Justo cuando se estaba riendo, un hombre de mediana edad calvo con traje de repente corrió frente a Ye Xuan.
Miró a Ye Xuan y jadeó. Inicialmente, todavía había algo de incredulidad en sus ojos, pero cuando vio la caja debajo del asiento de Ye Xuan, no dudó y sonrió.
—Joven Maestro, estás aquí. Yo, Chen, ¡no te di la bienvenida afuera!
Ye Xuan lo observó y se quedó perplejo. No sabía quién era.
Los jóvenes maestros y señoritas que miraban a los perros a su alrededor también notaron a la persona y se acercaron.

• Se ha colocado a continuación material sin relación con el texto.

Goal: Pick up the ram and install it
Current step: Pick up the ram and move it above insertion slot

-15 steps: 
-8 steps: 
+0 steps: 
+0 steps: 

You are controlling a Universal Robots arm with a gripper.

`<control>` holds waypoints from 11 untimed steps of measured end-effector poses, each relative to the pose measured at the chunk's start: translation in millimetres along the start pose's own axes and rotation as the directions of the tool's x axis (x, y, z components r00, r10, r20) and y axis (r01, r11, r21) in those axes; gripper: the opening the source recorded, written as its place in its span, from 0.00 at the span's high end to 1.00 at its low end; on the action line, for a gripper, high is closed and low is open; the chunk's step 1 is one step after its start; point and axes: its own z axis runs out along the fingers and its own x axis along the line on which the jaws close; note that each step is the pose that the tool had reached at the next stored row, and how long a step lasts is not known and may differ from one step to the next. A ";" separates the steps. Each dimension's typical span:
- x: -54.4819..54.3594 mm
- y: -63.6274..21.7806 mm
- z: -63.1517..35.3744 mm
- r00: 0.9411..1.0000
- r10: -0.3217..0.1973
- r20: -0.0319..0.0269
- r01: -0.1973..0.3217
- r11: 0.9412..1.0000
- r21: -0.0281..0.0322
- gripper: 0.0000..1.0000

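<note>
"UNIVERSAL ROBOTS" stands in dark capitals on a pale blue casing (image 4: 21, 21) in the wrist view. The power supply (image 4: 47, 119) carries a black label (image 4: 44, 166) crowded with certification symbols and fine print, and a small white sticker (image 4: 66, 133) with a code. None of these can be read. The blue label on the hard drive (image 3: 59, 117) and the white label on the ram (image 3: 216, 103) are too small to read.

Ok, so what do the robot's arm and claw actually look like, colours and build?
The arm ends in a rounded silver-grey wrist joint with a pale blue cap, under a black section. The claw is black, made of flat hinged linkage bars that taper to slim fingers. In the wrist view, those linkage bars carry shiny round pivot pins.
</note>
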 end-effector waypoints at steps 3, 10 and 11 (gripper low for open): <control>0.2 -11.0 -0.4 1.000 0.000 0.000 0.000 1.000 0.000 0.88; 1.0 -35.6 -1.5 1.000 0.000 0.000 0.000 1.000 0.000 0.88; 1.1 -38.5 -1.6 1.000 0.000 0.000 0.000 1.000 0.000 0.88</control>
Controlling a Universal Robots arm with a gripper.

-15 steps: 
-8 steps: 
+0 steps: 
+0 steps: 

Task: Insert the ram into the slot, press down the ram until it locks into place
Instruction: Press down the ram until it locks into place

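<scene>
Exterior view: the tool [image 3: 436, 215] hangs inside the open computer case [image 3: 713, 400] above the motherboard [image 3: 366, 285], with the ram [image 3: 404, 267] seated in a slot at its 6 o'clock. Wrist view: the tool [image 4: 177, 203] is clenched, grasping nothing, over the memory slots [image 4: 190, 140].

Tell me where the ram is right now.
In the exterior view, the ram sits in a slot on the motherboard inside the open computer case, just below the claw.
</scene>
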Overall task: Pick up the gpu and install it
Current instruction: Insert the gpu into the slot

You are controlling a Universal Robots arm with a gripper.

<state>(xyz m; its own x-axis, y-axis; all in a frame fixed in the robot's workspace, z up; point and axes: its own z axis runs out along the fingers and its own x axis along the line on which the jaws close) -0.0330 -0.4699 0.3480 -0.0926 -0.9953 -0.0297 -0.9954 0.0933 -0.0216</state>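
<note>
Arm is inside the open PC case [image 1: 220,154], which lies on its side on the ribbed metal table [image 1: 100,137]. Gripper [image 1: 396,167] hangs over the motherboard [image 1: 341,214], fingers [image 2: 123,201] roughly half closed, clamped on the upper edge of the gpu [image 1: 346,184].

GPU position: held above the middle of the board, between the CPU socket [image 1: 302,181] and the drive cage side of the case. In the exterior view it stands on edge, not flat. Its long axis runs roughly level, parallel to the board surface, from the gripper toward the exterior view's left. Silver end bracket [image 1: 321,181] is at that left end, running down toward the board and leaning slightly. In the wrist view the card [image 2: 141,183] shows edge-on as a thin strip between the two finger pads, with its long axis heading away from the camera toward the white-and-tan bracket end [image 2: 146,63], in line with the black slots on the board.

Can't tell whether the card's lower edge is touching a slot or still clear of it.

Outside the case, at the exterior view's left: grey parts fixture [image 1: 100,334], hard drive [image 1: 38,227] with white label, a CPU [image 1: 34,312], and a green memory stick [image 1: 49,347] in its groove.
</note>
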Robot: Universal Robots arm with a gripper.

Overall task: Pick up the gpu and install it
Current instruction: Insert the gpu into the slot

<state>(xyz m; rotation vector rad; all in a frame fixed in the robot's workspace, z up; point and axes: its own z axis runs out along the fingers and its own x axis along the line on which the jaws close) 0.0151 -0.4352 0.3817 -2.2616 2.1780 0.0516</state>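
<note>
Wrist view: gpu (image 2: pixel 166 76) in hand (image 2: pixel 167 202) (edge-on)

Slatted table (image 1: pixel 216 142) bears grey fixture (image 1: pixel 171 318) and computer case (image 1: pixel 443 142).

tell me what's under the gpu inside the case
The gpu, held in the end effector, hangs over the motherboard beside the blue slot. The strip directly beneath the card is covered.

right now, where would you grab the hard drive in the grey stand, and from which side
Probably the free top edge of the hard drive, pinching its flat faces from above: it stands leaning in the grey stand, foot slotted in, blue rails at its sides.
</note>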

Al ver que todos lo miraban fijamente, el Sr. Chen finalmente reaccionó. Sonrió y habló.
—Vaya, soy el jefe de la Octava Mansión. Mi nombre es Chen Ken. Es raro que todos vengan a mi lugar. Los invitaré a todos a una comida en el segundo piso al mediodía.
Chen Ken señaló el segundo piso sobre su cabeza y continuó.
—La experiencia de visualización en el segundo piso no está mal. Si no les importa, ¿por qué no nos trasladamos allí ahora? El té ha sido preparado, y también hay pasteles. Les garantizo que todos se divertirán.